Your voice, your mind, your story, your vision.
–Neil Gaiman

Friends,

At Crossroads, we intend to cultivate and make room for each student’s voice because we believe that everyone has a place, a voice, and something to contribute to our school and community. This is a joy and a challenge. It is a joy when it works, of course. When I hear students’ voices as the primary voices in classrooms, when students make announcements, when they share their work and ideas, and when we all agree. It is also a challenge when it works, too, because students have strong opinions and different ideas from one another and from the adults who surround them.

If everyone has a voice, everyone must learn to listen as well, and I think we must check ourselves to make sure students perceive that Crossroads is both safe enough and brave enough for the different voices our students’ experiences and ideas represent. It can be challenging to develop the capacity for listening to studeplace&voicent voices particularly when they are challenging each other and challenging us. However, at Crossroads, I welcome the experience of this challenge and the joy that comes from learning from it. This is an ongoing joy and challenge to which we must attend together.

I received a great deal of positive feedback from our Open House (nearly 100 families attended). There were families who see their values, secular, religious, spiritual, or otherwise, reflected immediately in what they saw, heard, and experienced on Sunday. They value this alignment and seem eager to join our community. There were also families whose values overlapped enough for them to see their child and family as a part of us, and this overlap is important as well and will lead to tours, applications, and acceptances, I am sure. Finally, there are families who saw that our values were in marked contrast to theirs, except when it comes to an essential. Everyone having a voice was one of them.

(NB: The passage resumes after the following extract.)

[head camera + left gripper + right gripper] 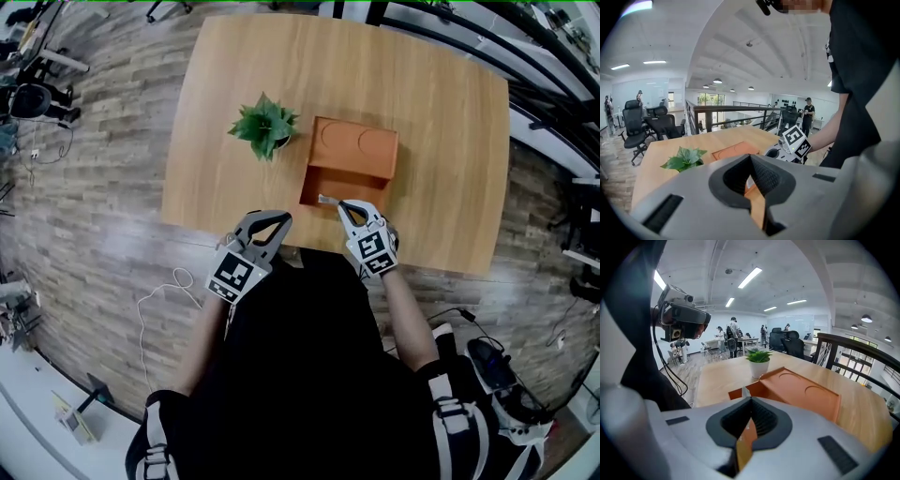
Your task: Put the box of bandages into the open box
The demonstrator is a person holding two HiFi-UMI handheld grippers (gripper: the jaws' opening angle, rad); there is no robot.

I often say that we need everyone, and although we present as quite a contrast to some families who are a part of our community already or who are seeking to become a part of our community, we still must make space for the voice of their child. Frankly, I can’t think of a better place to cultivate and embrace the contrasting voice than at Crossroads, and I have great expectations for diversity in experience and ideas and how differing voices bolster and make more robust a school and community such as ours.